Également active en matière de justice sociale, Gertrude Guerin tente d’améliorer les relations entre la police et les membres des communautés autochtones, victimes de stéréotypes et de racisme systématique. Elle contribue à la fondation de la Vancouver Police and Native Liaison Society. En 1963, elle fonde aussi le Vancouver Friendship Centre (aujourd’hui Vancouver Aboriginal Friendship Centre Society) qui fournit encore aujourd’hui aux membres de la communauté autochtone urbaine des services de santé, de défense, d’éducation et d’intervention sociale. Depuis sa fondation par Gertrude Guerin, cet organisme a agi comme un site de conservation et d’enrichissement culturel. (Voir aussi Centres d’amitié.)

Droits ancestraux : Guerin c. La Reine

Au début des années 1980, Gertrude Guerin se joint à d’autres membres de la nation musqueam afin de poursuivre le gouvernement jusqu’en Cour suprême au sujet des droits ancestraux, dans le jugement Guerin c. La Reine, [1984] 2 R.C.S. 335. La poursuite concerne des actions du gouvernement fédéral qui a loué, en tant que représentant des Musqueam, 162 acres de terres de Vancouver au Shaughnessy Heights Golf Club en 1958. En 1975, les Musqueam poursuivent le gouvernement fédéral pour les avoir mal représentés et failli à défendre leurs intérêts. Dès la première audition, la bande se voit accorder 10 millions de dollars parce que le gouvernement a omis de fournir tous les détails de l’entente aux Musqueam.

Le jugement initial est infirmé en appel par la Cour fédérale du Canada. Citée comme appelante dans ce jugement, Gertrude Guerin défend l’appel en 1984. La même année, la Cour suprême du Canada révise la décision du tribunal inférieur et tranche que le gouvernement fédéral a violé les conditions de la Proclamation royale de 1763. Ce document établissait la relation entre le gouvernement et les peuples autochtones, et stipulait que la Couronne devait agir conformément à ses « obligations de fiduciaire », en d’autres termes, uniquement dans l’intérêt des peuples autochtones. La décision de la Cour établit que les titres ancestraux (c.‑à‑d. la propriété) constituent un droit sui generis, c’est-à-dire unique et inaliénable (absolu).

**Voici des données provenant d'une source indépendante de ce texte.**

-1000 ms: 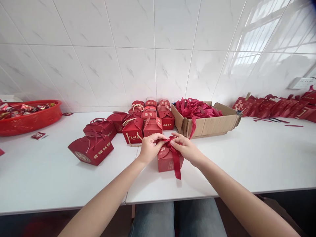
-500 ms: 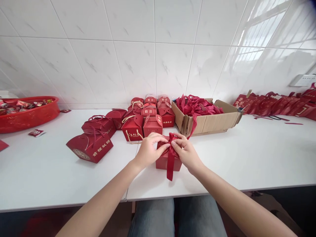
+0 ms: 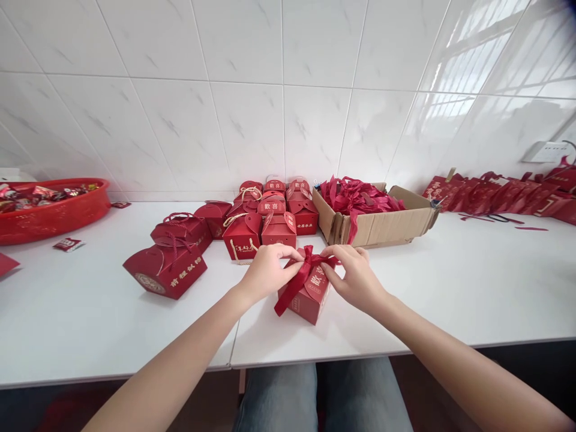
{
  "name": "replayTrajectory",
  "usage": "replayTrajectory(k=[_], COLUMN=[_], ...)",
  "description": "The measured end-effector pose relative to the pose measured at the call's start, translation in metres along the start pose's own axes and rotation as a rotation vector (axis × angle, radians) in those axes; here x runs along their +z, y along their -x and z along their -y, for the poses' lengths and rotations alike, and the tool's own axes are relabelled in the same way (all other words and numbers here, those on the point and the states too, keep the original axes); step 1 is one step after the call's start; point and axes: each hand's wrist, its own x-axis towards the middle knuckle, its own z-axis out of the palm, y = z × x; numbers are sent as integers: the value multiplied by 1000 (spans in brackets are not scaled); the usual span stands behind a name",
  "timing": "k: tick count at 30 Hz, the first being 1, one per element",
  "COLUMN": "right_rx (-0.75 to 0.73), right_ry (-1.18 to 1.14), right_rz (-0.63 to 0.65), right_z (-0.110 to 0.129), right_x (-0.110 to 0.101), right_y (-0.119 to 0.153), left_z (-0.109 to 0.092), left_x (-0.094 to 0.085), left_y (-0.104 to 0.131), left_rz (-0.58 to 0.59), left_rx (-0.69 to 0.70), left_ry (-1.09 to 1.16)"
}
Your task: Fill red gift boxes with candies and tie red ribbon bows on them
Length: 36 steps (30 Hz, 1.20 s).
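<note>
A small red gift box [image 3: 310, 303] stands on the white table in front of me, turned at an angle, with gold lettering on its lid. A dark red ribbon [image 3: 292, 292] is looped at its top, and one tail hangs over the box's left side. My left hand [image 3: 269, 270] pinches the ribbon left of the knot between thumb and fingers. On the other side, my right hand [image 3: 355, 273] pinches the ribbon to the right of the knot. The fingers hide part of the loops.
Several finished-looking red boxes [image 3: 243, 234] stand behind. To the left are maroon boxes [image 3: 168, 273] with cord handles and a red basin [image 3: 54, 210] of sweets. A cardboard box [image 3: 391, 226] holds ribbons [image 3: 360, 197]. Red bags [image 3: 504, 195] line the right wall.
The box has turned, so its lettered lid now shows. My right hand has moved right, drawing ribbon sideways; the ribbon tail has swung from the front to the left.
</note>
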Motion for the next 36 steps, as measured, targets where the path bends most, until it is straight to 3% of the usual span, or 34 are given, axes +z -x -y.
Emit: replayTrajectory(k=[3,5,7,9,12,14,20,28,30,36], right_rx=[-80,-123,-97,-3,150,201,49,64,71,0], right_ry=[105,79,-34,-150,-267,-314,-496,-500,-471,-452], right_rz=[-11,115,258,257,171,222,535,559,566,522], right_z=[3,7,10,10,5,2,0,0,-1,-4], right_x=[-13,-25,-35,-39,-33,-26,-19,-17,-15,-13], right_y=[-2,-2,-3,-7,-21,-32,-52,-54,-55,-55], left_z=[0,2,4,6,7,5,-5,-8,-8,-8], left_x=[1,2,2,3,1,-2,-15,-29,-30,-17], left_y=[1,1,0,-1,-5,-8,-20,-29,-30,-20], left_rz=[-12,-11,-10,-2,35,82,186,376,350,167], left_rx=[32,64,90,111,158,200,281,189,255,656], left_ry=[-46,-62,-59,-39,-40,-90,-321,-154,-252,-715])
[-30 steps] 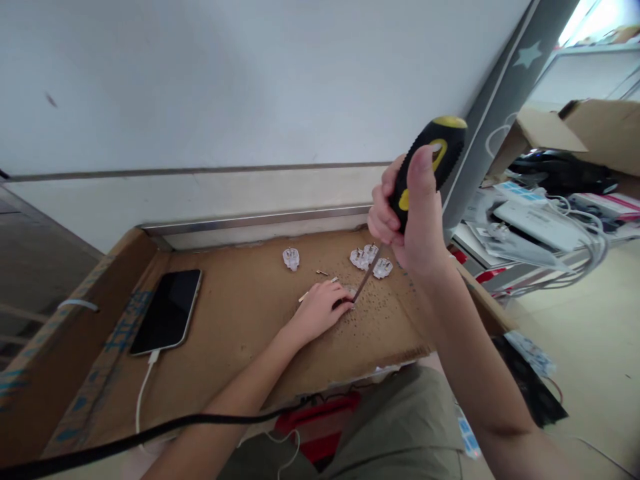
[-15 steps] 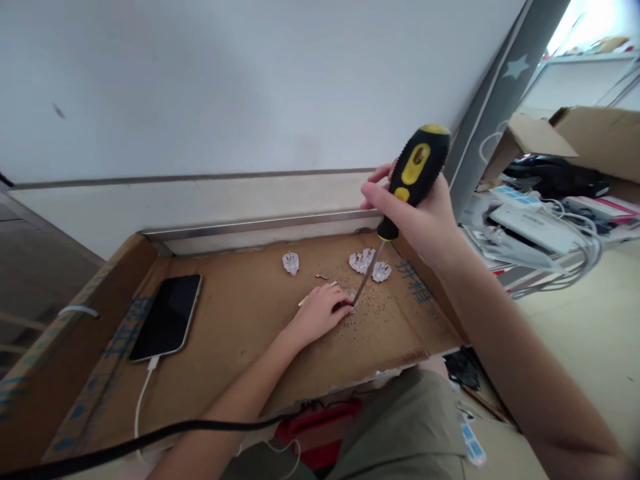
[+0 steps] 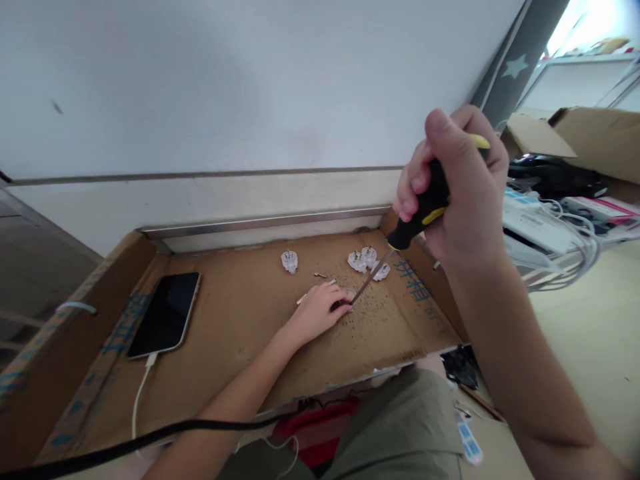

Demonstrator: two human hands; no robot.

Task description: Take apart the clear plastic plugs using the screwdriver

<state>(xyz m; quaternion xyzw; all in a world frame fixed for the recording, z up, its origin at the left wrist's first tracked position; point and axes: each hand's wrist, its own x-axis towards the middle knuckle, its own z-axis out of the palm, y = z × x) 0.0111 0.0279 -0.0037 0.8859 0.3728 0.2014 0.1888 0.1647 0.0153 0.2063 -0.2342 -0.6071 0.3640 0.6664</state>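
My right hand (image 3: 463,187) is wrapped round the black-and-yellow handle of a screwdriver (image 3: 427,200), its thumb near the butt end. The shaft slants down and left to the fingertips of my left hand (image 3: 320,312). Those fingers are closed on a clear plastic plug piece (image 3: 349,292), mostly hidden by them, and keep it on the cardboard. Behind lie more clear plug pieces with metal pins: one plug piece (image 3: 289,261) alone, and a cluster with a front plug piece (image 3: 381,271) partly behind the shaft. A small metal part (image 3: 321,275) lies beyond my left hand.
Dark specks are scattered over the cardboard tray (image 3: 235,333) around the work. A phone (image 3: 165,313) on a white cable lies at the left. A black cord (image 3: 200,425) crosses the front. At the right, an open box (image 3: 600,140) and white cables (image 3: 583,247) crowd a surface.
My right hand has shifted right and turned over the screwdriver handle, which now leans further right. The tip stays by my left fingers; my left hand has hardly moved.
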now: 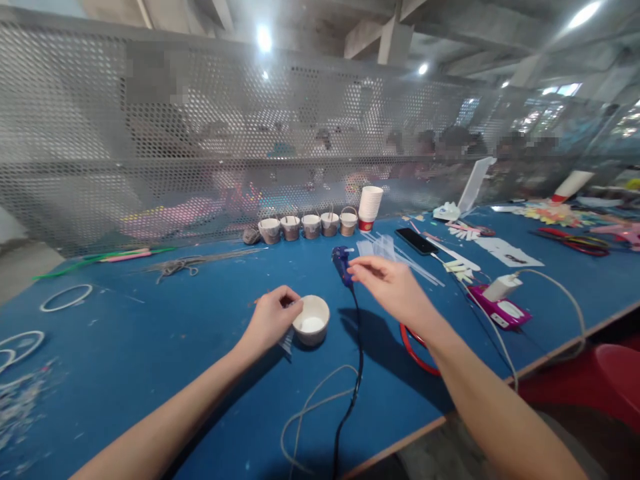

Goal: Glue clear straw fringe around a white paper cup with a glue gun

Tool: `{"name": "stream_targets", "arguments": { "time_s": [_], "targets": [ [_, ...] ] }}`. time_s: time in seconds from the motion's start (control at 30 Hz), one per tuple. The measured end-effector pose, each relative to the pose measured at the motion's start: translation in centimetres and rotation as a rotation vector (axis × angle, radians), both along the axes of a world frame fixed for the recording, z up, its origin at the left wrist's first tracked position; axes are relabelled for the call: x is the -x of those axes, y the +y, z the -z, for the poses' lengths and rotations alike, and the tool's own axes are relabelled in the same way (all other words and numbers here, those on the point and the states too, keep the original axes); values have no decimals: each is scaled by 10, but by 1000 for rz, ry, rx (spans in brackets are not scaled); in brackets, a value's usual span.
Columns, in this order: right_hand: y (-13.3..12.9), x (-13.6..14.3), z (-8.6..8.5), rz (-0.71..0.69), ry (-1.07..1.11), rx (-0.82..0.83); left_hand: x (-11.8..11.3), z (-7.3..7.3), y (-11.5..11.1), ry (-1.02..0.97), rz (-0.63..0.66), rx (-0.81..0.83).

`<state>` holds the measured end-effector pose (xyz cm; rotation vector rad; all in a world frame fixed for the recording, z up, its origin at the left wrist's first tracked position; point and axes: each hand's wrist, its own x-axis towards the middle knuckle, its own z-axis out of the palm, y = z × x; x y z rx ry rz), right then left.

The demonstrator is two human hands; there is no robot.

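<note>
My left hand (pixel 277 312) pinches the left rim of a short paper cup (pixel 311 323), its white inside facing up. A bit of clear plastic (pixel 287 344) shows below that hand, beside the cup. My right hand (pixel 384 281) is raised over the table with thumb and fingers pinched together; what they hold, if anything, is too small to make out. Just left of those fingertips is a blue glue gun (pixel 342 265), its black cord (pixel 358 353) running down to the table's front edge. Whether the fingertips touch the gun cannot be told.
Along the mesh screen (pixel 200 147) stand several small handled cups (pixel 311 227) and a stack of paper cups (pixel 370 205). Clear glue sticks (pixel 383 248), a phone (pixel 416 241), a purple power strip (pixel 503 312) and a red ring (pixel 415 350) lie rightward. White rings (pixel 66 298) lie left.
</note>
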<state>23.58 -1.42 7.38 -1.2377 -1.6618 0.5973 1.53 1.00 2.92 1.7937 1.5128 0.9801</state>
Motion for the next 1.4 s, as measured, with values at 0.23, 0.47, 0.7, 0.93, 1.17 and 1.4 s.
{"name": "stream_targets", "arguments": {
  "time_s": [0.23, 0.47, 0.7, 0.93, 1.17, 1.4],
  "targets": [
    [-38, -86, 15, 295, -515, 92, 7, -7, 6, 45, -10, 0],
    [-35, -76, 47, 187, -542, 226, 7, -11, 7, 70, -48, -2],
    [68, -5, 49, 221, -413, 323, 10, -10, 10, 53, -69, -28],
    [128, 20, 71, 271, -327, 474, 13, 0, 14, 33, -73, -48],
    [116, 25, 67, 219, -145, 464, 15, 6, 15, 18, -58, -60],
    [30, 20, 43, 16, -61, 334, 15, 7, 12, 3, -17, -84]
  ]
}}
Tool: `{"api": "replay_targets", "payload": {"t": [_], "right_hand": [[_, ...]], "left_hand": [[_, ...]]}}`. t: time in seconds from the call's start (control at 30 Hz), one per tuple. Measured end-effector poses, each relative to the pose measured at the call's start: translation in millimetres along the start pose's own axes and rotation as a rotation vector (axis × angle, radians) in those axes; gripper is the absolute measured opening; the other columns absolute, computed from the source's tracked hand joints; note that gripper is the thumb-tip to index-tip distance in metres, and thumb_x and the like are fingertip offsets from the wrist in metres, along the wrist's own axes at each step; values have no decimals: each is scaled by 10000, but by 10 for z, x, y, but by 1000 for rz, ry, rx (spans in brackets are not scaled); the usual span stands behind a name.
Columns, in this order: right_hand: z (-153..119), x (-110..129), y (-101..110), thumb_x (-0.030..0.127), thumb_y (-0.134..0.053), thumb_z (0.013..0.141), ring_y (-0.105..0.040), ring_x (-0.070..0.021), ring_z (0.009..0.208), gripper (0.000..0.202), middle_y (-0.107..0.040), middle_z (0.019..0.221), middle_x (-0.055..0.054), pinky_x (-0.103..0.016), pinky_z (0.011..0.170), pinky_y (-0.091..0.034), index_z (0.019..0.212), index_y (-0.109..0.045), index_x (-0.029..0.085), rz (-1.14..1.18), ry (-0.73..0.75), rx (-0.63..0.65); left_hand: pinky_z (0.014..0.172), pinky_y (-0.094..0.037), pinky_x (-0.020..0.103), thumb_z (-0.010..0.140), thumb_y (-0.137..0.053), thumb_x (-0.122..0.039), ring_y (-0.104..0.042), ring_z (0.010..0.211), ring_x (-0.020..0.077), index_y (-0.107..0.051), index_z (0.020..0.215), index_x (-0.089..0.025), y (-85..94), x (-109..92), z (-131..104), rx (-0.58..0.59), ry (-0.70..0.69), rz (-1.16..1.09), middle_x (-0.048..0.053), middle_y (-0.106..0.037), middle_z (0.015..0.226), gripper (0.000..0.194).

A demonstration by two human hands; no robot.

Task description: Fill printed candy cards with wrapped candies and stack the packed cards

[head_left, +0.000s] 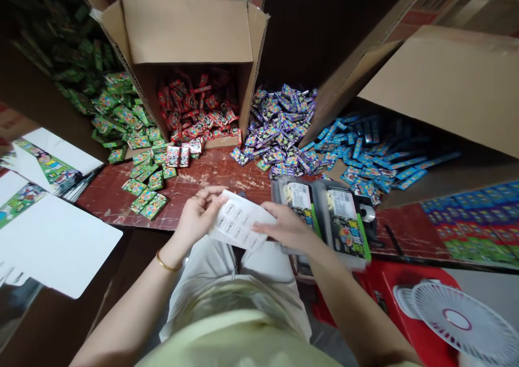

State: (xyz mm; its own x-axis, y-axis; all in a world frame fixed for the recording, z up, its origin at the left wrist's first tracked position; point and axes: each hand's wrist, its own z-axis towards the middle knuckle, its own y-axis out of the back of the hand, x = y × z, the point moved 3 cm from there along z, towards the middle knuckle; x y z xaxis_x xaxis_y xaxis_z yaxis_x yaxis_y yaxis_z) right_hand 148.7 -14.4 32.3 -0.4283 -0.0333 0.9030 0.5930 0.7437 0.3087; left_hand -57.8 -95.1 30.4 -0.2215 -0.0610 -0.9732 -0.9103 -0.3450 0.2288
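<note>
A white sheet of oval stickers (237,221) with dark printing is held in front of my lap. My left hand (201,213) pinches its upper left side between thumb and fingers. At the right edge, my right hand (287,227) grips the same sheet. Just beyond that hand lie clear plastic packs (344,221) with black and green printed cards, partly covered by the hand and forearm. Small green packets (148,194) lie loose on the red table (211,175), ahead of my left hand.
Open cardboard boxes (188,26) hold red packets (198,107), purple packets (279,124) and blue packets (365,156). Printed white cards (60,232) are stacked at left. A white fan (458,318) and a red stool-like surface (389,286) are at lower right.
</note>
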Motion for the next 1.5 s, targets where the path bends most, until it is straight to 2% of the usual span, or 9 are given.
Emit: {"api": "replay_targets", "payload": {"t": [0.13, 0.3, 0.47, 0.67, 0.87, 0.97, 1.1, 1.4, 1.5], "right_hand": [[60, -197, 17, 499, -657, 731, -539, -143, 563, 345, -601, 621, -6, -238, 484, -385, 687, -567, 169, 162, -18, -63], [129, -150, -16, 527, -600, 784, -518, -128, 595, 380, -583, 627, 2, -231, 522, -396, 705, -590, 156, 144, 83, -29], [141, -126, 2, 485, -753, 656, -558, -132, 644, 388, -603, 700, 9, -250, 600, -448, 770, -555, 171, 339, 141, -140], [139, -141, 61, 582, -550, 823, -454, -115, 556, 487, -492, 561, 13, -246, 521, -368, 568, -480, 173, 187, 167, -308], [198, 0, 22, 485, -787, 619, -579, -134, 687, 481, -621, 789, -6, -253, 617, -476, 933, -575, 187, 421, 234, -227], [216, 4, 17, 511, -740, 663, -523, -117, 575, 377, -579, 652, 6, -243, 527, -435, 757, -586, 181, 381, 192, -312], [201, 49, 21, 478, -729, 684, -526, -125, 574, 328, -611, 656, -12, -259, 542, -444, 713, -610, 174, 290, 256, -325], [160, 133, 67, 450, -665, 739, -534, -142, 590, 286, -617, 644, -21, -261, 558, -434, 681, -610, 175, 147, 268, -354], [145, 129, 42, 487, -605, 783, -475, -126, 554, 346, -542, 585, -2, -249, 525, -385, 633, -564, 178, 87, 276, -376]], "left_hand": [[608, -486, 235, 780, -682, -418, -598, 676, 132, -619, 1036, -136, 71, 39, -28, -53, 56, -97, 24, -637, 770, 386], [765, -549, 299, 584, -855, -253, -653, 891, 173, -508, 1254, -212, 34, -7, -15, 141, 19, -211, 79, -636, 1122, 755], [608, -539, 250, 588, -852, -338, -637, 675, 147, -667, 1002, -143, 52, -18, 13, 32, 94, -126, 40, -698, 813, 494], [505, -501, 247, 625, -803, -481, -617, 549, 154, -731, 785, -109, 117, 34, 27, -41, 216, -77, 61, -721, 685, 411], [459, -439, 224, 691, -756, -477, -578, 504, 138, -722, 699, -114, 169, 25, 15, -34, 116, 73, 32, -680, 587, 364], [512, -478, 232, 656, -798, -409, -613, 563, 146, -712, 839, -124, 125, -51, 9, -13, 65, -4, 30, -705, 675, 350], [646, -522, 239, 639, -825, -280, -651, 695, 137, -590, 1156, -173, 94, -180, 31, -21, -91, -149, 2, -700, 771, 578], [566, -481, 257, 709, -757, -399, -603, 635, 149, -731, 880, -152, 144, -226, -2, -81, -71, 92, 64, -716, 832, 302], [539, -458, 241, 704, -761, -410, -583, 592, 133, -711, 959, -142, 154, -224, -16, -92, -45, 60, 43, -699, 762, 373]]}}
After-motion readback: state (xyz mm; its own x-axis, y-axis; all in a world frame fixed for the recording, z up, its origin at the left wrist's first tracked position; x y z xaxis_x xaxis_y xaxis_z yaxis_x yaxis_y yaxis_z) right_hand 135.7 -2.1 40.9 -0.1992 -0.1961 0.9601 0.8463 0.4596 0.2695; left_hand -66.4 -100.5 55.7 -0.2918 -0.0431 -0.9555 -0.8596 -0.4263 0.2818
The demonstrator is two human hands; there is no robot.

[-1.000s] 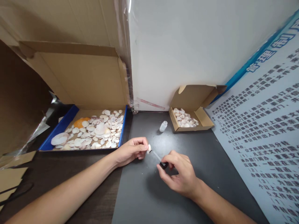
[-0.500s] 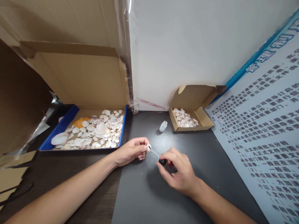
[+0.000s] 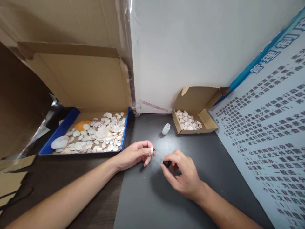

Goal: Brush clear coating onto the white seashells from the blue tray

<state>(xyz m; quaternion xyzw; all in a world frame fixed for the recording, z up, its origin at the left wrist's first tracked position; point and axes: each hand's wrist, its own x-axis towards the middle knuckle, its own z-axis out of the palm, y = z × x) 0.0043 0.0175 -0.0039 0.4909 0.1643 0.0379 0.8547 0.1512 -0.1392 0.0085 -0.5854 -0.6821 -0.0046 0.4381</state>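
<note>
Left hand (image 3: pixel 135 155) pinches a shell (image 3: pixel 152 150); right hand (image 3: pixel 182 173) grips a black cap (image 3: pixel 166 163)

From afar, I see both hands raised over the dark surface (image 3: pixel 143 203), near each other at its middle. The left hand grasps the small white shell between thumb and fingers by one side, I judge to leave the other side free for the brush (image 3: pixel 154 149). Its dark tip is at the shell; whether they touch is too small to tell. The right hand's fingertips grasp the cap, the brush's handle, likely for fine control. Beyond stands a small bottle (image 3: pixel 166 129), uncapped, probably kept within easy reach. More shells lie in a big blue-sided box (image 3: pixel 59 128) to the left and a small box (image 3: pixel 209 122) just right of the bottle, lids raised, seemingly for ready access.
</note>
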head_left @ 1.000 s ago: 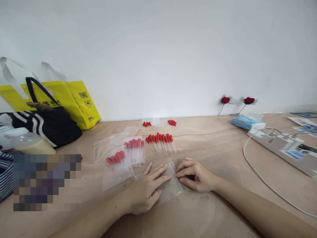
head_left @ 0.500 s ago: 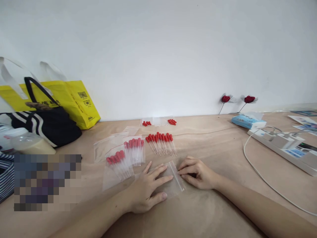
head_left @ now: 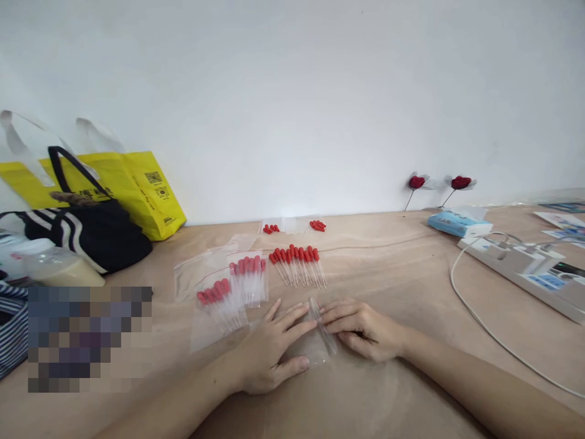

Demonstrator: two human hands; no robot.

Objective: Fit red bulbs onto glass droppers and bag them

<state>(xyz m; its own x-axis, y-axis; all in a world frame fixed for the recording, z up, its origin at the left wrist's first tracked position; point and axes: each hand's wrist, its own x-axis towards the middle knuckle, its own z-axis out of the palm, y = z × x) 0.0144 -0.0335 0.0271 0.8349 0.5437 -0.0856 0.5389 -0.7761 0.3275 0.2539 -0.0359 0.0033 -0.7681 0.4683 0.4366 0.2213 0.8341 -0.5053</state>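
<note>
A clear zip bag (head_left: 315, 350) lies flat on the table in front of me. My left hand (head_left: 276, 350) rests on its left part with the fingers spread. At the bag's zip edge is my right hand (head_left: 361, 329), its fingers curled together with the tips touching the strip; whether they pinch it is hard to tell. Beyond the hands lies a row of red-topped clear droppers (head_left: 297, 262). To their left, two clear bags hold several red-topped droppers each, one nearer (head_left: 219, 302) and one farther (head_left: 249, 277).
Near the wall lie small red pieces (head_left: 317, 225) and clear bags. On the left stand a yellow bag (head_left: 159, 213), a black bag (head_left: 109, 235) and a bottle (head_left: 64, 265). On the right are a tissue pack (head_left: 459, 222), a power strip (head_left: 525, 268), a white cable and two red flowers.
My right hand has shifted left onto the bag's zip edge, and that edge now looks bent. My left hand has stayed nearly still, spread on the bag.
</note>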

Guerin c. La Reine est considéré comme un point tournant dans le droit canadien, et l’obligation fiduciaire est maintenant inscrite dans l’article 35 de la Loi constitutionnelle de 1982, qui consacre la protection des droits ancestraux.

Prix et distinctions

En octobre 2006, Gertrude Guerin est honorée par le ministère des Services communautaires et le ministère des Relations et de la Réconciliation avec les Autochtones de la Colombie-Britannique. Elle reçoit un prix posthume en reconnaissance de ses efforts pour renforcer les droits des autochtones et de son travail infatigable pour améliorer le sort de sa communauté.

Postérité

Gertrude Guerin laisse le souvenir de sa résolution et de sa ténacité. Elle a défendu avec passion sa communauté et les traditions culturelles autochtones. Son héritage rappelle une période, des années 1960 aux années 1980, de prise de conscience des enjeux politiques et socioéconomiques qui touchaient les peuples autochtones au Canada. Elle a contribué à établir une tradition d’éducation et d’activisme autochtones en Colombie-Britannique, et particulièrement dans la région de Vancouver, où les organismes qu’elle a contribué à créer et à faire grandir sont encore prospères et fournissent d’importants services aux gens des Premières Nations. Ses enfants ont suivi ses traces en devenant des membres actifs et visibles de communautés de Premières Nations et les gardiens des causes que Gertrude Guerin a contribué à défendre.